#!/usr/bin/env python
# coding: utf-8

# In[11]:


# Data Science Libraries
import numpy as np
import pandas as pd
import matplotlib.pyplot as plt
from scipy.stats import ttest_ind
get_ipython().run_line_magic('matplotlib', 'inline')
# Project Helper Files
from constants import *


# # Quantifying the *School To Prison Pipeline* -- a high level analysis of discipline-based inequities America's Public Schools
# 
# ## Introduction
# 
# America's 96,000 public schools provide the foundation for the next generation's education and, ultimately, future success.
# 
# Yet, educational researchers and practitioners worry that America's public schools do not provide all students equal opportunity for future success. 
# 
# Some stakeholders feel the inequitable treatment of students is so severe -- particularly poor and minority students -- they've coined the term *School to Prison Pipeline*. That is, __some schools and students are pushed, not to success, but towards the criminal justice system.__ 
# 
# ## Overview of Investigation Foci
# 
# This analysis' following 3 questions will center on exploring this prominent and debated concept of "The School to Prison Pipeline" in US schools, generally defined as *the disproportionate tendency of minors and young adults from disadvantaged backgrounds to become incarcerated, because of increasingly harsh school and municipal policies.*
# 
# Discussions of "The School to Prison Pipeline" and its causes largely center on a few interrelated factors:
# 1. __Disproportionate suspensions__, particularly towards black and disabled students.
# 2. __Police Presence on campus__, especially in contrast to lack of counselors and mental health professionals, meaning troubled students may be more likely to be received by *law enforcement* than counselors who are trained in helping students cope, reform, and stay in school.
# 3. __"Zero tolerance" policies in schools increasing suspension and expulsion rates__ as schools deliver harsh discipline for even first-time or relatively minor offenses in an aim to stop disruptive behavior before it gets worse.
# 
# We'll explore these key factors via desegregated data on all 96,000 US public schools from the 2016/15 school year CRDC data. Because revealing causality in these factors is impossible to determine given just this data, __this investigation centers on the extent and nature of these key measures at a national level__.

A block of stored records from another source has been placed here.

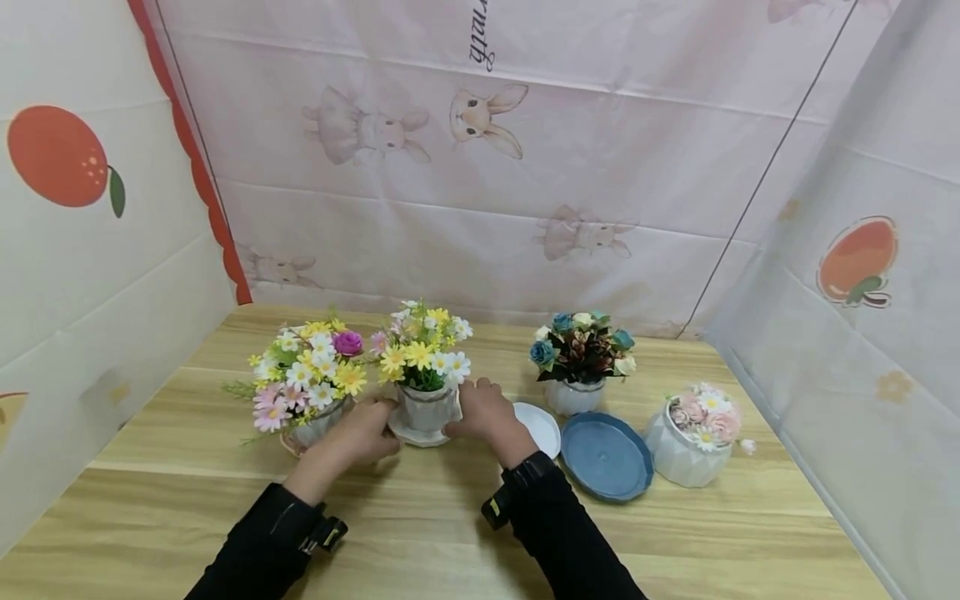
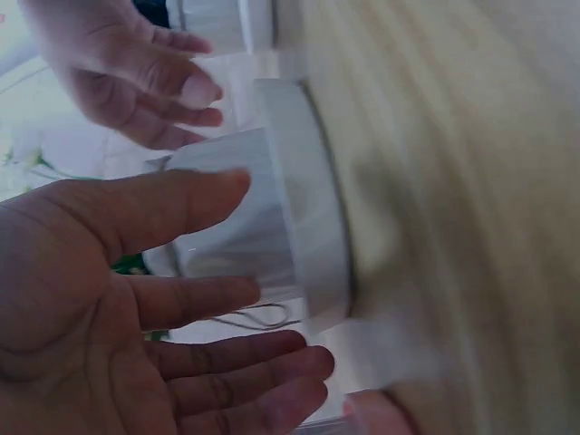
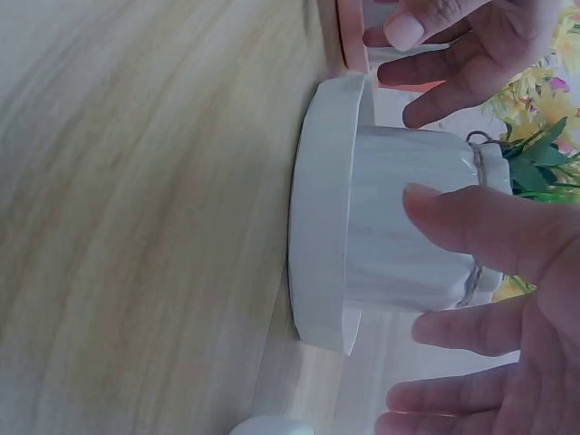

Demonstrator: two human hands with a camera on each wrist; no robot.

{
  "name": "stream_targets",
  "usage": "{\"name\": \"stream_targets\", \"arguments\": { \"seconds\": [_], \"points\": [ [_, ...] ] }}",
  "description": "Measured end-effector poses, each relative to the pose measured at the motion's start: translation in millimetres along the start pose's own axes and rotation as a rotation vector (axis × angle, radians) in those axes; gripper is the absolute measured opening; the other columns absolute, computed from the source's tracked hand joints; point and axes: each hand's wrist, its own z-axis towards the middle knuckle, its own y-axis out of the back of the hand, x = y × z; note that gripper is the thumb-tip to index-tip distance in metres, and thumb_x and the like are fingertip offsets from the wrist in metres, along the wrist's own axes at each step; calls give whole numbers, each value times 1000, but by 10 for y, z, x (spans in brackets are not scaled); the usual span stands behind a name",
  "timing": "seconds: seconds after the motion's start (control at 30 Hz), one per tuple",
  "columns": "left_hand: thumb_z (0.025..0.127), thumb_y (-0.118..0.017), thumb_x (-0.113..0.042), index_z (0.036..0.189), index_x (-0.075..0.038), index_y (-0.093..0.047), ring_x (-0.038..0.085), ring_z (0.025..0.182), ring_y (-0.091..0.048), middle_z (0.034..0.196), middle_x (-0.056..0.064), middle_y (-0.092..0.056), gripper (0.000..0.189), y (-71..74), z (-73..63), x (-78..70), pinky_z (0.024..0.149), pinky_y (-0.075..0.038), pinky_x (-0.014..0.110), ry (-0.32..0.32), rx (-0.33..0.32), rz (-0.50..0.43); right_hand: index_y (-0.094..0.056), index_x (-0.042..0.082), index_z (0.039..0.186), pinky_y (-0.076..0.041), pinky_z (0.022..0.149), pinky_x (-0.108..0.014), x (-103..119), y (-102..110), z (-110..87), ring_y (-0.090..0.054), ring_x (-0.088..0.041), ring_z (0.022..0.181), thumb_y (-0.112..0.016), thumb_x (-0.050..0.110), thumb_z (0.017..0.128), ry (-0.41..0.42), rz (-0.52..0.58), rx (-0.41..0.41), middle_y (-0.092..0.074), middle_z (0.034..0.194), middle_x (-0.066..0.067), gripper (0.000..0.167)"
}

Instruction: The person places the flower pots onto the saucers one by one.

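A small white flowerpot [image 1: 427, 408] with yellow, white and pink flowers [image 1: 422, 354] stands upright in a white saucer [image 3: 322, 213] on the wooden table. My left hand [image 1: 367, 435] is at the pot's left side, fingers extended and spread in the left wrist view. On the opposite side is my right hand [image 1: 486, 412], its thumb and fingers loosely extended around the pot in the right wrist view. Whether either hand touches the pot, I cannot tell. Left of it sits another white pot [image 1: 317, 428] with mixed flowers, on a pinkish saucer [image 3: 352, 32], partly behind my left hand.
Right of my hands lie a white saucer [image 1: 542, 429], partly hidden by the right arm, and a larger blue-grey saucer [image 1: 606, 457]. A pot with blue roses [image 1: 576, 397] stands behind them, a pot with pink flowers [image 1: 686, 458] farther right. Printed cloth walls [image 1: 480, 183] enclose the table.
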Motion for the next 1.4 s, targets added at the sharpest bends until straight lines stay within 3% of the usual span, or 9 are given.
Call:
{"name": "stream_targets", "arguments": {
  "seconds": [0.17,0.5,0.7,0.93,1.2,1.4],
  "points": [
    [71,-78,-15,120,6,-55,33,97,-56,116,24,-55,58,46,-37,-47,79,-50,43,-8,-10,59,-50,0,128,-47,72,-43,-3,-2,-25,-47,-38,109,-75,38,76,11,-8,-4,-50,116,-20,68],
    [72,-78,-24,117,2,-59,22,76,-53,114,23,-55,55,3,-70,-63,60,-47,35,27,34,126,-53,3,125,-46,67,-41,-44,10,-73,-49,-36,103,-76,35,77,24,10,-8,-51,111,-18,62],
    [72,-79,-27,122,1,-57,30,95,-56,111,19,-58,61,-23,-90,-145,75,-49,44,16,63,169,-53,3,125,-45,70,-42,-73,38,-120,-48,-37,105,-74,34,78,37,7,-11,-52,112,-19,61],
    [69,-81,-27,126,-3,-55,34,103,-56,117,18,-57,67,-60,-82,-250,83,-47,48,-5,80,140,-56,2,114,-40,63,-39,-190,60,-171,-50,-32,90,-74,32,79,67,13,-24,-50,88,-11,50],
    [70,-80,-27,125,-6,-57,32,109,-53,121,14,-56,63,-106,-41,-361,88,-45,46,-80,97,82,-51,1,125,-44,67,-40,-316,87,-256,-53,-31,95,-73,31,81,7,48,-13,-53,110,-18,57],
    [71,-80,-27,121,-9,-60,29,109,-52,120,11,-56,56,-167,-2,-450,86,-46,45,-117,109,96,-51,2,126,-45,65,-37,-399,89,-300,-54,-30,90,-73,33,80,-14,37,-14,-53,110,-18,60]
  ]
}}
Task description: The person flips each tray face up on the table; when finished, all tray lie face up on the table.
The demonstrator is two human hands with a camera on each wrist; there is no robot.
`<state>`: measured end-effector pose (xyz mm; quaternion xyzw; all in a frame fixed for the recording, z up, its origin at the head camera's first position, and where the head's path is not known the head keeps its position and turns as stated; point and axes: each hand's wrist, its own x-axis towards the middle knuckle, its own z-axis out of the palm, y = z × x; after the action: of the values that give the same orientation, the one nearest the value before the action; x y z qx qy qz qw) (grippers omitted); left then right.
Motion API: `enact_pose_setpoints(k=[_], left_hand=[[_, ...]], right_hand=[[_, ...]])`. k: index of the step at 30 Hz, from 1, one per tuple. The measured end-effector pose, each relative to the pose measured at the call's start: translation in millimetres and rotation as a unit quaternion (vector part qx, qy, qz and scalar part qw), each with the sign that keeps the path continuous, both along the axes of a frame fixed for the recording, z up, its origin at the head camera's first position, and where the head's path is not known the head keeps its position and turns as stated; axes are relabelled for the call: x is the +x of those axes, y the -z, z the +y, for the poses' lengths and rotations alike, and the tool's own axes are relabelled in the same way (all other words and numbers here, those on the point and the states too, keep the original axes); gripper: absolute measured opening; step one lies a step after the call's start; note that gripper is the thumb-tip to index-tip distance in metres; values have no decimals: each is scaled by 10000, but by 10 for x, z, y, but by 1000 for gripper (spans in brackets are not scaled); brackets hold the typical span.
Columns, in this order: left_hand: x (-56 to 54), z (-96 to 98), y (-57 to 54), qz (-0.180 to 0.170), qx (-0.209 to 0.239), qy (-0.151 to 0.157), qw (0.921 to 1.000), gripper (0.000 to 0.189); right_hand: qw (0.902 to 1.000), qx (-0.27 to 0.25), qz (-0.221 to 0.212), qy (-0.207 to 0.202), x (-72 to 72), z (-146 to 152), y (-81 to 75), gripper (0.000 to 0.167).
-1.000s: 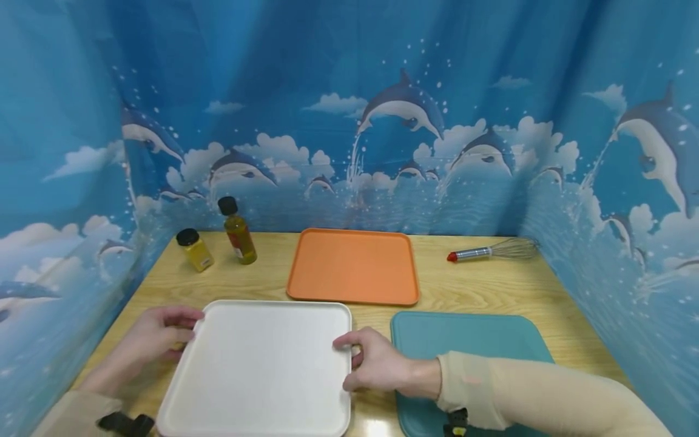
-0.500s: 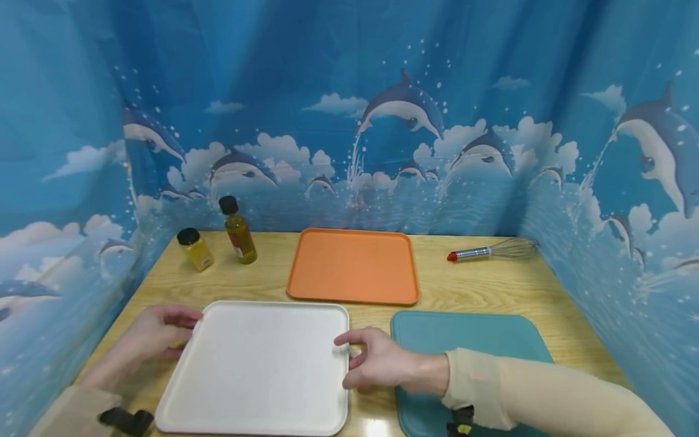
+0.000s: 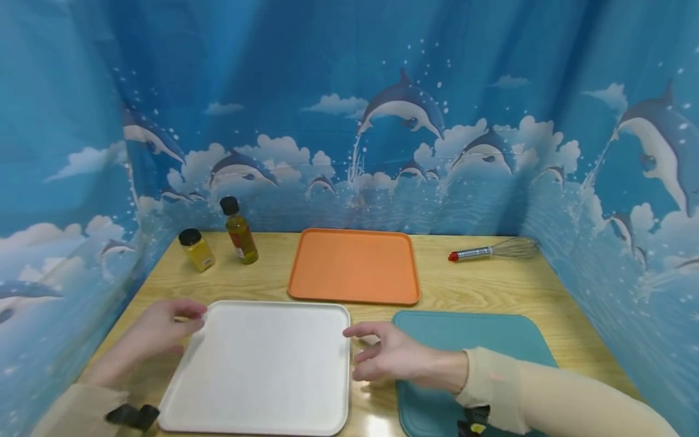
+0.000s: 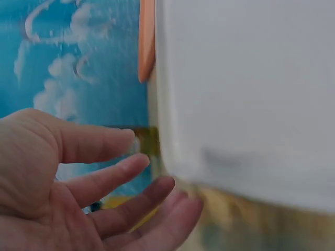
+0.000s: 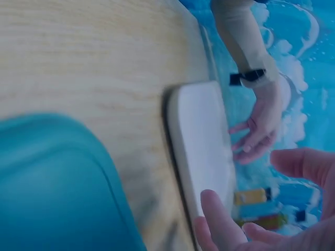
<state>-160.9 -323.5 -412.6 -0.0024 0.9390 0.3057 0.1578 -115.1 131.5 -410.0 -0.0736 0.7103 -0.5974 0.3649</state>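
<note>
A white rectangular tray (image 3: 256, 370) lies flat on the table at the front left. My left hand (image 3: 161, 328) hovers at its upper left corner, fingers loose and apart with nothing between them. In the left wrist view, that hand (image 4: 115, 193) stands beside the tray's rounded corner, fingers spread. Just off the tray's right edge is my right hand (image 3: 393, 355), thumb and fingers parted, holding nothing. The right wrist view shows a gap between the right fingertips, with the white tray (image 5: 201, 141) beyond. A teal board (image 3: 469, 331) with rounded corners lies partly beneath the right forearm.
Behind the white tray lies an orange tray (image 3: 354, 267). A yellow jar (image 3: 198, 252) with a black lid and an oil bottle (image 3: 241, 237) stand at the back left. A whisk (image 3: 491, 250) lies at the back right. A dolphin-print curtain (image 3: 349, 121) surrounds the table.
Both hands have let go of the white tray's edges. The right hand has drawn away to the right; the left has shifted slightly upward. The tray has moved slightly left.
</note>
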Motion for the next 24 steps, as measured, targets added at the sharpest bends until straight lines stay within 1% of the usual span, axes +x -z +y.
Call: enact_pose_setpoints(k=[2, 4, 5, 6, 9, 11, 14, 17, 21, 23, 24], left_hand=[[-6, 73, -43, 67, -117, 54, 9999, 47], [-19, 229, -135, 267, -348, 159, 9989, 47], [-27, 320, -179, 336, -345, 178, 9987, 46], [-36, 420, -220, 334, -307, 157, 9988, 46], [-65, 704, -312, 478, 126, 273, 9984, 43], [-104, 915, -359, 538, 513, 447, 9962, 41], [-141, 1218, -427, 492, 1148, 700, 9897, 40], [-183, 1536, -499, 446, 1576, 899, 9824, 40], [-250, 1955, -554, 501, 1799, 1117, 9760, 41], [-267, 2154, -550, 516, 1781, 1226, 9750, 40], [-269, 2251, -537, 499, 1757, 1283, 9748, 39]], right_hand=[[9999, 18, 149, -49, -21, 102, -64, 76], [9994, 66, 323, -51, -41, 212, -136, 78], [9990, 109, 433, -50, -50, 265, -173, 78], [9985, 133, 528, -37, -57, 316, -207, 79], [9974, 140, 708, 3, -79, 465, -299, 79], [9969, 117, 777, 30, -86, 581, -348, 79], [9965, 25, 835, 44, -100, 748, -389, 81], [9933, 168, 1141, 51, -112, 926, -414, 84], [9836, 707, 1648, 208, -143, 1177, -429, 87], [9757, 1032, 1902, 358, -163, 1305, -419, 87], [9701, 1211, 2057, 438, -172, 1371, -408, 86]])
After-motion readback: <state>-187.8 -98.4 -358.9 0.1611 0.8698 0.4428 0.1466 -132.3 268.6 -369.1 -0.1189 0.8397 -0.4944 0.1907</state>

# # Overview of the Dataset
# ## The Civil Rights Data Collection, school-level data for 2015-2016
# 
# The Civil Rights Data Collection (CRDC) is a biennial survey required by the U.S. Department of Education’s (Department) Office for Civil Rights (OCR) since 1968. (Note, however, that survey content changes over time.)
# 
# The 2015–16 CRDC (the most recent year published) collects data from all public local educational agencies (LEAs, ie *School Districts*) and schools, including 
# - long-term secure juvenile justice facilities
# - charter schools
# - alternative schools
# - and schools serving students with disabilities
# 
# with a response rate of 99.8% from __17,337 LEAs and 96,360 schools__. Specifically, I will be looking at the finer-grained *data disaggregated by school*.
# 
# ### Data content and format
# Each school (row) in the dataset includes 1,800 columns (typically a student count disaggregated by race and gender for some school measure) regarding 32 general topics, comprising a 460 MB csv. __The topics I will investigate utilize only 50 columns pertaining to suspensions, expulsions, and school population. I will only look at white, black, and hispanic students,__ who form the majority of students at nearly all schools.
# 
# 
# ### Known issues with dataset
# - From the CRDC report: *"An important consideration for response rates is that the reporting process requires all schools and LEAs to respond to each survey item on the CRDC. Some LEAs, that did not have complete data, __reported a zero value__. It is not possible to determine all possible situations where this may have occurred. As such, it may be the case that the item response rates may be positively biased. For the large majority of CRDC survey items, __the rate of missing data ranged from 0-5% of reported values__."*
# - In the separate __Data Prep notebook__, IDs in the original dataset greater than 10 significant digits had been cast to scientific notation format and stored as strings. __I recreated the IDs__ for those, which are a combination of State, local, and school identifiers.
# - CRDC does not provide Lat Long coordinates, so [I merged in school Lat Longs from the National Center for Educational Statistics](https://nces.ed.gov/programs/edge/Geographic/SchoolLocations) in the Data Prep notebook. When schools did not have lat-long coordinates available, I assigned them the coordinate of their school district (LEA) office.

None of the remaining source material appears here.